Instantly, I came up with several excellent reasons not to. He’d just been through an ordeal; adding to it would upset him. There wasn’t anything pressing about the divorce; I’d had the papers for months now, so what difference would a few more days make? Chogyi Jake was going to come and meet me, and it made more sense to wait until I had the straight skinny on the night’s events.

I told myself that it made more sense to wait. Until it was easier. Until he was ready or I was ready or some cosmic alignment made everything easy.

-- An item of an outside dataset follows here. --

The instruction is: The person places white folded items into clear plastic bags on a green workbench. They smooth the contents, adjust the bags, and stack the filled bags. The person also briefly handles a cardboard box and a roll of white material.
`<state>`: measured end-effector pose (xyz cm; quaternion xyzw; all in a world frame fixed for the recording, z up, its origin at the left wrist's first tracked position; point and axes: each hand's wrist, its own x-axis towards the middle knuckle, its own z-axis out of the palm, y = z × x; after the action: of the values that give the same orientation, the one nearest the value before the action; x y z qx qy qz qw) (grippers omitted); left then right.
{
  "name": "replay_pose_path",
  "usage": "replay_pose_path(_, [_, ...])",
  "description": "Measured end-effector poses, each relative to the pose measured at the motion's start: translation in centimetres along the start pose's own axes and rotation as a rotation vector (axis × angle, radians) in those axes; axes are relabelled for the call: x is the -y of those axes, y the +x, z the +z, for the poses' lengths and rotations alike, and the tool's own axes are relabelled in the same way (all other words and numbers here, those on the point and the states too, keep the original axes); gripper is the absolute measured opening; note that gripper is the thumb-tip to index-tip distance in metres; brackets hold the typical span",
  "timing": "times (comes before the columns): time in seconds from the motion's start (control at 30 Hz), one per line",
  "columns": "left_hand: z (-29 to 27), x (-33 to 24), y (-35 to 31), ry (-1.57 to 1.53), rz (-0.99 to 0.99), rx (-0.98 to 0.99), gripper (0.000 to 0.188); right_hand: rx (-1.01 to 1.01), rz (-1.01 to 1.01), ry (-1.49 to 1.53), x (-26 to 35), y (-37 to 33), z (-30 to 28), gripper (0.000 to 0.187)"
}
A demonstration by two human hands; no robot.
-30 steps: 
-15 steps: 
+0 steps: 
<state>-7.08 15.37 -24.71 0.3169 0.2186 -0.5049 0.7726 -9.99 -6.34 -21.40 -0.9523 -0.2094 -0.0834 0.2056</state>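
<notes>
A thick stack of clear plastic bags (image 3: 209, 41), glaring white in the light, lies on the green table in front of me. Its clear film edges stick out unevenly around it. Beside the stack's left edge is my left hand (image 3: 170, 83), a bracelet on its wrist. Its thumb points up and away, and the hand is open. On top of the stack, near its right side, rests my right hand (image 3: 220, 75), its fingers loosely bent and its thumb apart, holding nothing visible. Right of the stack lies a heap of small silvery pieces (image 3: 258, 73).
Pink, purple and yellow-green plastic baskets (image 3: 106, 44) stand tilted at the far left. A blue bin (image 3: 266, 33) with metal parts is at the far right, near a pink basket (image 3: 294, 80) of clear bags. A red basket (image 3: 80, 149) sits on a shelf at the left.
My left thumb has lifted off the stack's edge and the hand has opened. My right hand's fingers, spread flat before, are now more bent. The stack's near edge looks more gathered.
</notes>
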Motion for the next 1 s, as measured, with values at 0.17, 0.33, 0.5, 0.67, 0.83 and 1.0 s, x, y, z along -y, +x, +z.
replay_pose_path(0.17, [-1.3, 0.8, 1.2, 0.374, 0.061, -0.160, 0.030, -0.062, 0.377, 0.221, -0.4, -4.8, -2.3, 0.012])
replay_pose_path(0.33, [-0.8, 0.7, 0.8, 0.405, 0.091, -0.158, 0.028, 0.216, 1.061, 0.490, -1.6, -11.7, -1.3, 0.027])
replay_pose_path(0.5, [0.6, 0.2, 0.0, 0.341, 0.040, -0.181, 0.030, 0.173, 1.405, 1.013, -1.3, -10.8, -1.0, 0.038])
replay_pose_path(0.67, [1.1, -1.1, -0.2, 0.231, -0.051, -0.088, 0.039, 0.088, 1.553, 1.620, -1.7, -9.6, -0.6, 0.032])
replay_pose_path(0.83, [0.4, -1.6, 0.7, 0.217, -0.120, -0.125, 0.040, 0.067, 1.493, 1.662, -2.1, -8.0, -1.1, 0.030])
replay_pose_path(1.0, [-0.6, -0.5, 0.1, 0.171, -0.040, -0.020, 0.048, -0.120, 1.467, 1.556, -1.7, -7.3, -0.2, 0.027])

Until the mythical perfect time that never quite seemed to be today.

I looked into the coffee cup, as if it might have an opinion. The French press left a bright layer of oil on top of the darkness that seemed lush and decadent, but not particularly eloquent.

“Just go,” I said. “Put it in your pack, and go to his room. If he’s too blasted, you can chicken out then.”

I still didn’t move.

And then I did.

Aubrey’s room was a floor down from mine, and I took the stairs rather than waiting on the elevator. My knock seemed intrusive and loud. I was already regretting having come. He was probably asleep. I was probably waking him up. I sucked. No sound came from the other side of the door, and I shifted from side to side wanting to knock again and also not wanting to.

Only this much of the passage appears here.